Problem to solve:
Exactly as shown, give the full listing again.

Recorded data:
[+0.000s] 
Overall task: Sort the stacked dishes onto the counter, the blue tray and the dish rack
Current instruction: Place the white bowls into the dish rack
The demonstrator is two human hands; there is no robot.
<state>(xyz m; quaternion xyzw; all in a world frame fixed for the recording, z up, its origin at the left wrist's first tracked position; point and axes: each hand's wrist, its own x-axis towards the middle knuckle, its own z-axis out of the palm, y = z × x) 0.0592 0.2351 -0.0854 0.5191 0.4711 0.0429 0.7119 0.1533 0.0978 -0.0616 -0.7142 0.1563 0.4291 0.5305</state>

Response to the task:
[+0.000s] 
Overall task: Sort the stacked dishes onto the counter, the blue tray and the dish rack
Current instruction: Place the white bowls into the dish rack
The demonstrator is two human hands; there is no robot.
<state>(xyz m; quaternion xyzw; all in a world frame fixed for the recording, z up, its origin at the left wrist's first tracked position; point and axes: each hand's wrist, its own x-axis towards the middle knuckle, its own z-axis out of the palm, y = z × x) 0.0592 0.2351 -0.0854 0.5191 0.4711 0.0429 0.7119 0.1533 0.0978 -0.0616 -0.7142 0.1563 0.4291 0.5305</state>

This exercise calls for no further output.